Bringing it all together, enterprising Yalies can take Constructing the Racial State and learn how every bit of concrete poured and every piece of legislation passed are really just efforts to establish “racial hierarchization,” and they can determine “how racialized subjects are managed and controlled.”

 

What used to make the hard sciences and math stand apart from social sciences and the arts was that they were based in fact and weren’t as disrupted by culture or politics. No longer, at least not at Yale. Responsible Conduct in Research for Physical Scientists instructs STEM students on how to ensure that their research meets “diversity, equity, and inclusion” goals.

 

Even psychology is deconstructed and examined through a racial lens at Yale. History of Psychology: Racism and Colonial Power looks at the “mind sciences” and how they are “intertwined” with “white supremacy/racial hierarchy, cisheteropatriarchy, capitalism, empire, and colonialism.” A brief overview of the source material assures students that the syllabus includes works in “postcolonial studies.”

 

Students interested in a real mind bend of a semester can also take Colonialism and Psychology, which focuses on the psychological approaches to colonialism, race, and gender that the History of Psychology course has convinced them were actually enabled by racist psychologists in the first place.

 

And, of course, there are courses such as No Time for Tears: Friendships between Black Women and White Women.
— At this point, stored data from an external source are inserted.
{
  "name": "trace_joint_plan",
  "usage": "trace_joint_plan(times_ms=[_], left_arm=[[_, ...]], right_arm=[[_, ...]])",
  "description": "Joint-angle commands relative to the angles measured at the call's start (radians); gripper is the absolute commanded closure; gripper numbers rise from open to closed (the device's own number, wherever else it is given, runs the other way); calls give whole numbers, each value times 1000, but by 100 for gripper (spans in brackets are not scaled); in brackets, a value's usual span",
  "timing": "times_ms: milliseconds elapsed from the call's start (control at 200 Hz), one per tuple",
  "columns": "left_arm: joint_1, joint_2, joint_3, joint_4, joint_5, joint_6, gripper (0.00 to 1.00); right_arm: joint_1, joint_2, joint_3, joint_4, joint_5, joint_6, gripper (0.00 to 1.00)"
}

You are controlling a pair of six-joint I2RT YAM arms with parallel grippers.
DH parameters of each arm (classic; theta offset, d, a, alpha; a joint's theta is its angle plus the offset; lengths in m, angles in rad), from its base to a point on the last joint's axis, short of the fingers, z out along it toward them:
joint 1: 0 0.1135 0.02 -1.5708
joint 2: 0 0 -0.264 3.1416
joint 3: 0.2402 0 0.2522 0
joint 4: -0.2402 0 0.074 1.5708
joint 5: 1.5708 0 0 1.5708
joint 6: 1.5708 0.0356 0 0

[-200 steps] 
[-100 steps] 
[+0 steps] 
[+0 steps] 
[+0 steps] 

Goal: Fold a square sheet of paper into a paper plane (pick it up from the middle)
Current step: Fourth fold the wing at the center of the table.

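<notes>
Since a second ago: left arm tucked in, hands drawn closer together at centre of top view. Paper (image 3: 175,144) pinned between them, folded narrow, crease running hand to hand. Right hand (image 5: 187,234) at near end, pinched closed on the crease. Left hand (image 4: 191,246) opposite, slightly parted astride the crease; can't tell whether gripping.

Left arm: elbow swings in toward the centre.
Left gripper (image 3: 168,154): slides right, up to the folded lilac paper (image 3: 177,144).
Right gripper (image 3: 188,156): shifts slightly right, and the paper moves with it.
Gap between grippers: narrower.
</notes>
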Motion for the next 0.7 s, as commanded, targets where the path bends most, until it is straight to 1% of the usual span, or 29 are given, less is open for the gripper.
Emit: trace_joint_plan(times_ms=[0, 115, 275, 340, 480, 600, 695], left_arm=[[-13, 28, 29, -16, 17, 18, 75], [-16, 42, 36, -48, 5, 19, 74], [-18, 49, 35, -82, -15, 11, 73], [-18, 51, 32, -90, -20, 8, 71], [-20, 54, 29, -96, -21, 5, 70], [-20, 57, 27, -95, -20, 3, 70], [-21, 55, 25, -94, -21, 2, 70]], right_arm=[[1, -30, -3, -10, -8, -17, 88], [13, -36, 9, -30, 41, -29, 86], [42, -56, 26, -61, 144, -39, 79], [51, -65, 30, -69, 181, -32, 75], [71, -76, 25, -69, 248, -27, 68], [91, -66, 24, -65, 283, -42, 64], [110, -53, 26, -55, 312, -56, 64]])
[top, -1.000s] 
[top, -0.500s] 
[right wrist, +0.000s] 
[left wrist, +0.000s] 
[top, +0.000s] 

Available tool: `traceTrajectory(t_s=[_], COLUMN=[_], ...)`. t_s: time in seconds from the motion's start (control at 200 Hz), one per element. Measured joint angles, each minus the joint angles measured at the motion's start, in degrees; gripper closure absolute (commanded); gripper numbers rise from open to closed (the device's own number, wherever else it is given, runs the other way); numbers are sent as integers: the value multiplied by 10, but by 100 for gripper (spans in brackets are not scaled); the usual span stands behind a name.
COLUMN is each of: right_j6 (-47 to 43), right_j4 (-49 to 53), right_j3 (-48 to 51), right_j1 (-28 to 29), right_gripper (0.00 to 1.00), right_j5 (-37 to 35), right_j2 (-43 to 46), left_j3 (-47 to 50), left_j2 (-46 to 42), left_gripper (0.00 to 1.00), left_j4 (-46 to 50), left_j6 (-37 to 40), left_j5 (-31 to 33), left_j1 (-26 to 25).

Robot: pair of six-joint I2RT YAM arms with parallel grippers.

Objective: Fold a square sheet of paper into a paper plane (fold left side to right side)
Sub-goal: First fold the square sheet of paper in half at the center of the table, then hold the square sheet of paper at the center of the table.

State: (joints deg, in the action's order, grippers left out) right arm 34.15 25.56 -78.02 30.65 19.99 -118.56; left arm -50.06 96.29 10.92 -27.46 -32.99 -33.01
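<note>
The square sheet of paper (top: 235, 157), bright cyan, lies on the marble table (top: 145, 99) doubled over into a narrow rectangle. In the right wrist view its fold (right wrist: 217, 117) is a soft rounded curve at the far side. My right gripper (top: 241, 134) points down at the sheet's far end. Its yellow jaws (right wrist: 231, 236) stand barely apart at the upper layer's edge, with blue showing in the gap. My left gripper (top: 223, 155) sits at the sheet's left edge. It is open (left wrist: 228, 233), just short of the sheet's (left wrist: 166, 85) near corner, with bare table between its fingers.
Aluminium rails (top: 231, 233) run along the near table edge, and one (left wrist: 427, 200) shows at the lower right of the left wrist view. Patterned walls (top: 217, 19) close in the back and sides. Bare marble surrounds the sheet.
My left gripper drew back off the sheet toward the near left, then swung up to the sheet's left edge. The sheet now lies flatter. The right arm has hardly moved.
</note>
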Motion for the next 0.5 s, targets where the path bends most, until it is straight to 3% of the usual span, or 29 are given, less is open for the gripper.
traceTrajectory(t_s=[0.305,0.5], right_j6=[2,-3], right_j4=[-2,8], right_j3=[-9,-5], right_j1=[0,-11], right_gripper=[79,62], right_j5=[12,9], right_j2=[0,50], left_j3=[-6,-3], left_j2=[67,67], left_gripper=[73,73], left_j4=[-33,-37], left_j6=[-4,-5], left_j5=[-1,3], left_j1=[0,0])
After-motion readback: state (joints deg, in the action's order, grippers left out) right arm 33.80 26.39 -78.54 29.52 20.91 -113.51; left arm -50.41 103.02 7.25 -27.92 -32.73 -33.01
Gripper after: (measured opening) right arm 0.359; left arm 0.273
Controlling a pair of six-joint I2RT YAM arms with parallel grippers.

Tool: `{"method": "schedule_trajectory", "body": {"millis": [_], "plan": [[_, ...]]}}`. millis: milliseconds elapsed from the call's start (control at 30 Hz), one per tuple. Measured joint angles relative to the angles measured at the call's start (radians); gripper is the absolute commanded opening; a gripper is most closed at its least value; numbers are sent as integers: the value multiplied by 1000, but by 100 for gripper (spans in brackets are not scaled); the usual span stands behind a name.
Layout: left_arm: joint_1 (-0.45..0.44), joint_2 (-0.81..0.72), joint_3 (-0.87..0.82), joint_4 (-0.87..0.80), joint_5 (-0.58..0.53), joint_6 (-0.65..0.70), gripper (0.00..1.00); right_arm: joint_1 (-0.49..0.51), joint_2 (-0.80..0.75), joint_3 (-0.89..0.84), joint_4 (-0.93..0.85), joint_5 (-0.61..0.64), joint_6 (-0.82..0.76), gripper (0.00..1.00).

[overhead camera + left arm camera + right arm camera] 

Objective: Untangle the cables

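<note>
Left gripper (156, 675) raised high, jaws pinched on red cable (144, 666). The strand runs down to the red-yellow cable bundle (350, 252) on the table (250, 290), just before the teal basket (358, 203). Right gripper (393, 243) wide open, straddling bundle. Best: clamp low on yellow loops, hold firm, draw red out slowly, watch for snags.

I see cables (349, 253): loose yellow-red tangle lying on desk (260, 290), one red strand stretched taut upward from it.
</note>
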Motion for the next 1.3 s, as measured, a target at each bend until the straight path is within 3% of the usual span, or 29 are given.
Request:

The course ponders whether “relationships between Black women and White women can develop an equal footing” and asks: “Can those relationships be unfettered by the trappings of quid pro quo transactions? Are these relationships even possible?”

 

That’s just the spring semester. The fall semester promises more of the same. In Feminism without Women: Modernist and Postcolonial Textual Experiments, students can look forward to “exploring a theoretical and literary canon that — by questioning the ontological status of the male/female binary — has transformed feminism into a capacious, radically inclusive, revolutionary 21st Century movement.” The description continues: “The texts and the theories that we discuss put pressure on the very category of ‘woman’ as they strive to rethink feminism as a non-identitarian world-making project.”

 

Courses like these understandably erode confidence in America’s higher-education system. Ivy League universities in particular, as the training ground for America’s future leaders, have a special responsibility to prepare their students to lead the country, not find every reason to hate it. When leaders of elite universities abandon that responsibility, it’s easy to grasp why the Ivy League reputation is fading fast. We should not be surprised that if you teach students to hate America, they one day might behave as if they do — by tearing down the American flag.